This is probably a whopper of an issue but I'm hoping that its a simple driver issue. Here it goes;

I just built a new pc to replace my AMD 3200 2g ram XP machine. New machine is an AMD Phenom 2, 4g ram, Vista machine. My audio interface is the Mackie firewire through a Mackie 1640. I just downloaded the new Mackie vista drivers, installed Ableton 7 and then loaded up some Ableton files from a usb hard drive as a test. The file I loaded has about 14 tracks, and is using a good 8 instances of compression, and also a reverb and delay. This file ran just fine on the old machine and with low latency. Now enter the new machine and the audio exhibits crackles and minor pops, processor seems to be working hard even when not playing audio. To make the situation even stranger I seem to be getting a quiter pop or crackle through the Asio device when clicking on stuff in Internet explorer. I have been in an update frenzy but can't seem to solve the problem, any suggestions?

Comments

jg49 Mon, 03/16/2009 - 03:20

I think Vista is a bloated resource hog in DAW systems and my attempts in using it were frustrating. Perhaps I got annoyed without fully exploring all potential answers but I set up a dual boot system XP/ Vista and use a very stripped down version of XP when recording and have been very happy. This may or may not be the best solution but Vista was pretty new at that point and maybe it has improved.
Here is a link to dual booting (but it requires a XP registered install package)
apcmag.com/how_to_dual_boot_vista_and_xp_with_vista_installed_first__the_stepbystep_guide.htm

TheJackAttack Mon, 03/16/2009 - 08:23

While I use Vista Ultimate 32bit SP1 on four machines without any problem, it is a bit of a pig. My beta testing of Win7 is much more pleasant. If one can wait for Win7 then do so.

Vista prior to SP1 sucked big ostrich eggs. It was more broken than not. Post SP1 Vista is quite manageable. It is the same way for any new MS os. Some drivers were definitely slow in coming but most vendors have come up to speed even with the initial handicap.

Did you change your mobo at the same time you changed processors? Probably so but I don't like to assume. Have you checked the latency of your mobo and setup? That seems at least as likely a culprit as Vista. Also, each of my different laptops exhibits different latency patterns even when they were all XP Pro. It just seems the nature of the beast with mobo's.

I also have an Onyx 1640 that I occasionally use and track 16 channels at 88.2. I don't generally have artifacts in the tracks so it definitely can be done. As per the first reply, stay off the internet and disable all network cards.

http://www.thesycon.de/deu/latency_check.shtml

http://www.blackviper.com/WinVista/supertweaks.htm

JoeH Mon, 03/16/2009 - 09:27

I think you probably just need to keep tweaking till you sort it out; it's not necesarly Vista's fault, in spite of what many will tell you otherwise. (I had no idea Mackie FINALLY released a vista driver! I'm going to go download that next...) There's always a lot of trial and error with new OS's, esp with how much hostility and fear that's surrouned Vista. So many don't even want to TOUCH it, so there's a lot less overall info out there.

Try turning off resources that you know you don't need; Run task manager in the background and watch the CPU activity, look for spyware, and as everyone else has already said: Get off the web, turn off stuf that shouldn't be running, etc. (even pending updates can drive you bonkers.) Ditto for screen savers, automatic updates, etc. etc. (Make sure norton AV is OFF as well.)
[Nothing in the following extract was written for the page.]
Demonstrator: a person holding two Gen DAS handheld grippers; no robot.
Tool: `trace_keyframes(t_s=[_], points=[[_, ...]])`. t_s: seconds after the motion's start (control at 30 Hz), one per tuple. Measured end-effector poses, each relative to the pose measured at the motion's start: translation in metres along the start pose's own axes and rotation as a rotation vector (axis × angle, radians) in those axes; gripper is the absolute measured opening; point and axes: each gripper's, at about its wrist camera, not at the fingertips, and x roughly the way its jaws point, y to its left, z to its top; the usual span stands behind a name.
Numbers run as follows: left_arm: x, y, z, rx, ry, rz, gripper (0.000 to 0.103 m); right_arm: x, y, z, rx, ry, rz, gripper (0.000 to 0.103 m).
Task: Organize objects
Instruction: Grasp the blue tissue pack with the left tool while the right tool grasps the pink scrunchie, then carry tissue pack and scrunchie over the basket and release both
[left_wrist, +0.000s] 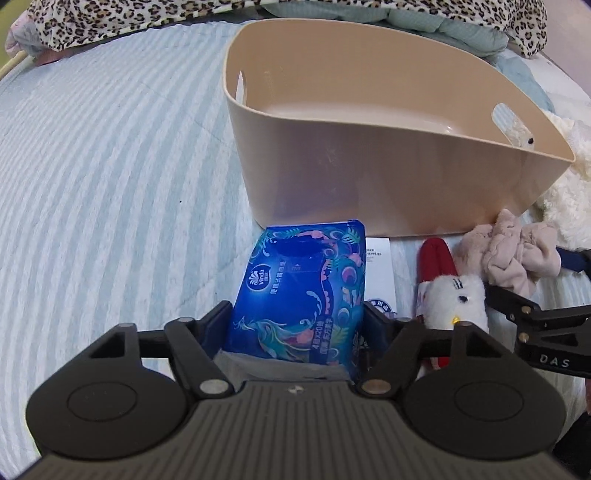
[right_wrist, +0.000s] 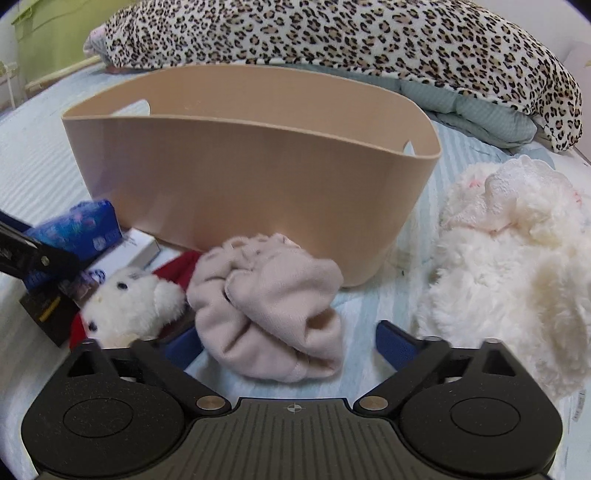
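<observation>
A striped bed (left_wrist: 110, 166) carries everything, with a leopard-print blanket (right_wrist: 332, 37) behind the beige bin (left_wrist: 369, 177). In front of the bin, my left claw (left_wrist: 299, 317) pinches the blue tissue pack (left_wrist: 306, 280). My right claw (right_wrist: 288, 343) is spread around the pink cloth (right_wrist: 269, 306), just in front of the bin, between a small white plush (right_wrist: 129, 299) and a big fluffy one (right_wrist: 509, 266).

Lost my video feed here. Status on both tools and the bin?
Left tool shut on blue tissue pack. Right tool open around pink cloth. Beige bin empty, upright. Nothing blocking the bin.
</observation>
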Motion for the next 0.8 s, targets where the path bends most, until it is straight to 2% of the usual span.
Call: trace_keyframes(t_s=[0.07,0.1,0.13,0.23,0.5,0.8], points=[[-0.003,0.000,0.000,0.002,-0.006,-0.003,0.065,0.000,0.003,0.001,-0.003,0.002,0.022,0.061],[-0.005,0.000,-0.001,0.002,-0.010,0.000,0.063,-0.001,0.005,0.001,-0.009,0.005,0.031,0.043],[-0.006,-0.001,0.000,0.000,-0.014,0.002,0.061,-0.003,0.007,0.000,-0.016,0.002,0.032,0.037],[-0.012,0.003,-0.001,-0.011,-0.016,-0.005,0.059,-0.011,0.013,-0.002,-0.035,-0.017,0.028,0.026],[-0.029,0.006,-0.004,-0.032,-0.045,-0.007,0.057,-0.043,0.001,0.002,0.006,-0.064,0.048,0.022],[-0.078,0.007,0.006,-0.031,-0.163,-0.009,0.057,-0.084,-0.012,0.019,0.030,-0.180,0.035,0.022]])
There's also security persmissions with HD access and Vista, you must make sure that you have allowed "everyone" for all functions in the setup menus. Sometimes, Vista can inadvertantly halt you or slow down background processes if it "THINKS" there's a security risk.

I'm using Vista SP1 on four (out of seven) PC's here; Three are native pre-installs, one was a clean install on an older machine. All work well; but I too have removed all the bloatware and unecessary bells & whistles. One HAS to be paying attention though, for updates and work-arounds. (My other three machines are XP SP3, so everything seems to network and play together nicely, but again, it was a struggle at first.)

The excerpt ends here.